Collected material Start Marker

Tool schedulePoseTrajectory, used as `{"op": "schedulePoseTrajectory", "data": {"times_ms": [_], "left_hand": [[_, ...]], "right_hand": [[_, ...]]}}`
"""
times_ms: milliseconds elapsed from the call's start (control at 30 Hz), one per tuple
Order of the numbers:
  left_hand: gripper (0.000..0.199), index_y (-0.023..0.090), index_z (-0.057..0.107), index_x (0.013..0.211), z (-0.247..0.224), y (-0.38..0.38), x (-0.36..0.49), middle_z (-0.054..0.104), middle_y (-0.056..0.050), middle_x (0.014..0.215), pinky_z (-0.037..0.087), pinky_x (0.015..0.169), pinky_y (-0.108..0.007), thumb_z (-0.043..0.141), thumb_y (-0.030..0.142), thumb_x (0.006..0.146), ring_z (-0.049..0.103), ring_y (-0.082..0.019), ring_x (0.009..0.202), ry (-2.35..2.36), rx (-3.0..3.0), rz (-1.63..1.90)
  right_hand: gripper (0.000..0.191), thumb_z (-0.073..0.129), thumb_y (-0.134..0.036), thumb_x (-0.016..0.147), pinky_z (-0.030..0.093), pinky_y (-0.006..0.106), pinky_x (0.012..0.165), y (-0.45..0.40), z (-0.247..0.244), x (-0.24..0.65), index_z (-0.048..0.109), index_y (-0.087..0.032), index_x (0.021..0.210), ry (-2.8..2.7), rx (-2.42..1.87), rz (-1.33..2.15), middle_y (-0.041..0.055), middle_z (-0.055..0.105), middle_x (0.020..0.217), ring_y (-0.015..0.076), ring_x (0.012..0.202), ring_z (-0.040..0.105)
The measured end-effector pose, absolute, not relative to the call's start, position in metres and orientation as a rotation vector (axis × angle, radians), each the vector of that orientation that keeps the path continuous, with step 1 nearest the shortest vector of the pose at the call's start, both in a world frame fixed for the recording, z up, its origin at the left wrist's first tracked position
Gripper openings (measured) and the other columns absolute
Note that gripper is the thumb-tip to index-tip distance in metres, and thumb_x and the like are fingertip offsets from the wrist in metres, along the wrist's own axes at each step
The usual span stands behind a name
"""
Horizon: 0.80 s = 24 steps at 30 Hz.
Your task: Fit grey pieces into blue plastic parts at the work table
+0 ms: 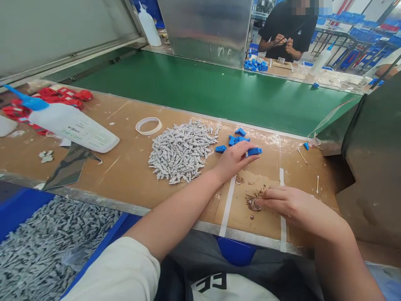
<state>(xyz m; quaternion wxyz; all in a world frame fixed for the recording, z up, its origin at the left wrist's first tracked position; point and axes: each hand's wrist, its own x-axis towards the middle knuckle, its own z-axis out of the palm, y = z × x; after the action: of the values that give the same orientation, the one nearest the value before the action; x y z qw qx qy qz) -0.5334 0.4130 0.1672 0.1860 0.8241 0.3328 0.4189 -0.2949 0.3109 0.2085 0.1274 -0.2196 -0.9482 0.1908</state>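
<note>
My left hand (pixel 235 159) reaches across the cardboard-covered bench and pinches a small blue plastic part (pixel 255 151) between thumb and fingers. Close beside it lie several more blue parts (pixel 239 140). My right hand (pixel 286 204) is closed, its fingertips down at a small, clear round dish (pixel 252 204) ringed by brown stains. Whether those fingers grip the dish or something tiny in it is hidden. Left of my left hand is a heap of small grey plastic pieces (pixel 181 152).
A roll of tape (pixel 148 125), a white squeeze bottle (pixel 75 125) and red parts (pixel 65 97) are on the left. Cotton swabs (pixel 302 156) lie at right. Beyond runs a green conveyor belt (pixel 188 88), with a co-worker (pixel 288 33) across it. A blue bin (pixel 125 223) holds grey pieces.
</note>
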Motion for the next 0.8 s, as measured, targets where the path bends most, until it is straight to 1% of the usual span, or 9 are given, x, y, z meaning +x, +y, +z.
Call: {"op": "schedulePoseTrajectory", "data": {"times_ms": [33, 100, 167, 200, 267, 333, 600, 800], "left_hand": [[0.026, 0.021, 0.066, 0.113, 0.168, 0.413, -0.534, 0.070, -0.005, 0.105, 0.052, 0.083, -0.032, 0.061, 0.043, 0.100, 0.064, -0.017, 0.089, 0.904, 2.306, 1.175], [0.023, 0.021, 0.067, 0.112, 0.170, 0.414, -0.534, 0.070, -0.007, 0.111, 0.052, 0.091, -0.034, 0.060, 0.040, 0.101, 0.065, -0.020, 0.102, 0.834, 2.278, 1.144], [0.020, 0.021, 0.069, 0.110, 0.172, 0.412, -0.534, 0.072, -0.008, 0.114, 0.051, 0.098, -0.036, 0.061, 0.036, 0.100, 0.065, -0.022, 0.110, 0.792, 2.264, 1.081], [0.019, 0.021, 0.069, 0.109, 0.173, 0.412, -0.535, 0.072, -0.008, 0.113, 0.051, 0.099, -0.036, 0.061, 0.035, 0.100, 0.065, -0.022, 0.110, 0.795, 2.266, 1.045], [0.018, 0.022, 0.070, 0.107, 0.175, 0.410, -0.536, 0.073, -0.006, 0.110, 0.052, 0.096, -0.035, 0.061, 0.035, 0.099, 0.067, -0.021, 0.105, 0.833, 2.284, 0.982], [0.018, 0.023, 0.070, 0.107, 0.175, 0.410, -0.537, 0.074, -0.006, 0.109, 0.052, 0.092, -0.033, 0.060, 0.036, 0.100, 0.068, -0.020, 0.101, 0.868, 2.314, 0.944], [0.019, 0.025, 0.070, 0.109, 0.171, 0.409, -0.539, 0.073, -0.004, 0.113, 0.051, 0.091, -0.029, 0.058, 0.039, 0.101, 0.068, -0.019, 0.102, 0.929, 2.415, 0.853], [0.019, 0.025, 0.071, 0.107, 0.169, 0.410, -0.538, 0.074, -0.004, 0.111, 0.051, 0.090, -0.029, 0.059, 0.039, 0.101, 0.069, -0.017, 0.097, 0.948, 2.464, 0.871]], "right_hand": [[0.039, 0.038, -0.017, 0.108, 0.054, 0.030, 0.076, 0.313, 0.208, -0.292, 0.068, -0.023, 0.133, -2.715, -0.624, 0.592, 0.0085, 0.071, 0.099, 0.0182, 0.088, 0.066], [0.036, 0.043, -0.018, 0.107, 0.054, 0.029, 0.077, 0.319, 0.206, -0.286, 0.069, -0.026, 0.131, -2.572, -0.619, 0.658, 0.0083, 0.072, 0.101, 0.0176, 0.090, 0.067], [0.028, 0.052, -0.021, 0.105, 0.055, 0.030, 0.075, 0.328, 0.200, -0.282, 0.072, -0.028, 0.124, -2.355, -0.675, 0.659, 0.0069, 0.073, 0.097, 0.0179, 0.087, 0.068], [0.024, 0.056, -0.024, 0.104, 0.055, 0.031, 0.074, 0.332, 0.196, -0.281, 0.074, -0.028, 0.118, -2.232, -0.719, 0.633, 0.0061, 0.073, 0.094, 0.0183, 0.084, 0.068], [0.016, 0.063, -0.029, 0.101, 0.055, 0.032, 0.070, 0.342, 0.187, -0.284, 0.076, -0.028, 0.109, -1.996, -0.805, 0.553, 0.0048, 0.074, 0.089, 0.0189, 0.078, 0.068], [0.015, 0.064, -0.031, 0.099, 0.055, 0.033, 0.070, 0.350, 0.178, -0.290, 0.077, -0.027, 0.106, -1.843, -0.859, 0.493, 0.0048, 0.074, 0.089, 0.0189, 0.077, 0.068], [0.016, 0.062, -0.025, 0.101, 0.056, 0.030, 0.074, 0.357, 0.166, -0.305, 0.075, -0.025, 0.109, -1.772, -0.834, 0.399, 0.0045, 0.075, 0.093, 0.0171, 0.082, 0.069], [0.019, 0.059, -0.029, 0.103, 0.058, 0.031, 0.076, 0.361, 0.162, -0.304, 0.075, -0.024, 0.111, -1.814, -0.879, 0.357, 0.0057, 0.075, 0.095, 0.0176, 0.084, 0.069]]}}
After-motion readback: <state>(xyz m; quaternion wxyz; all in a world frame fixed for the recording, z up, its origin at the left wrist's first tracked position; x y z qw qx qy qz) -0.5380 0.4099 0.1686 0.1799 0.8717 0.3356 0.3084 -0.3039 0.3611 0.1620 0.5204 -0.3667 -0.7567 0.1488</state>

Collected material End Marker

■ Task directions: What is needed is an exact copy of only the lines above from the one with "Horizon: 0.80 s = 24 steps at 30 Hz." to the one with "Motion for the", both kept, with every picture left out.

■ Result of the task:
Horizon: 0.80 s = 24 steps at 30 Hz.
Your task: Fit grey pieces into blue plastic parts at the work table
+0 ms: 
<state>(xyz m; quaternion wxyz; all in a world frame fixed for the recording, z up, its origin at the left wrist's first tracked position; point and axes: each hand's wrist, its own x-axis towards the middle knuckle, its own z-axis out of the palm, y = z × x; after the action: of the values that give the same orientation, the one nearest the value before the action; x y z qw qx qy qz) -0.5334 0.4130 0.1672 0.1860 0.8241 0.3328 0.4189 -0.2949 0.3109 0.2085 0.1274 -0.2196 -0.9482 0.1908</state>
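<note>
My left hand (pixel 235 159) reaches across the cardboard-covered bench and pinches a small blue plastic part (pixel 255 151) between thumb and fingers. Close beside it lie several more blue parts (pixel 239 140). My right hand (pixel 286 204) is closed, its fingertips down at a small, clear round dish (pixel 252 204) ringed by brown stains. Whether those fingers grip the dish or something tiny in it is hidden. Left of my left hand is a heap of small grey plastic pieces (pixel 181 152).
A roll of tape (pixel 148 125), a white squeeze bottle (pixel 75 125) and red parts (pixel 65 97) are on the left. Cotton swabs (pixel 302 156) lie at right. Beyond runs a green conveyor belt (pixel 188 88), with a co-worker (pixel 288 33) across it. A blue bin (pixel 125 223) holds grey pieces.
</note>
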Motion for the next 0.8 s, as measured, targets where the path bends most, until it is straight to 1% of the usual span, or 9 are given, x, y, z meaning +x, +y, +z.

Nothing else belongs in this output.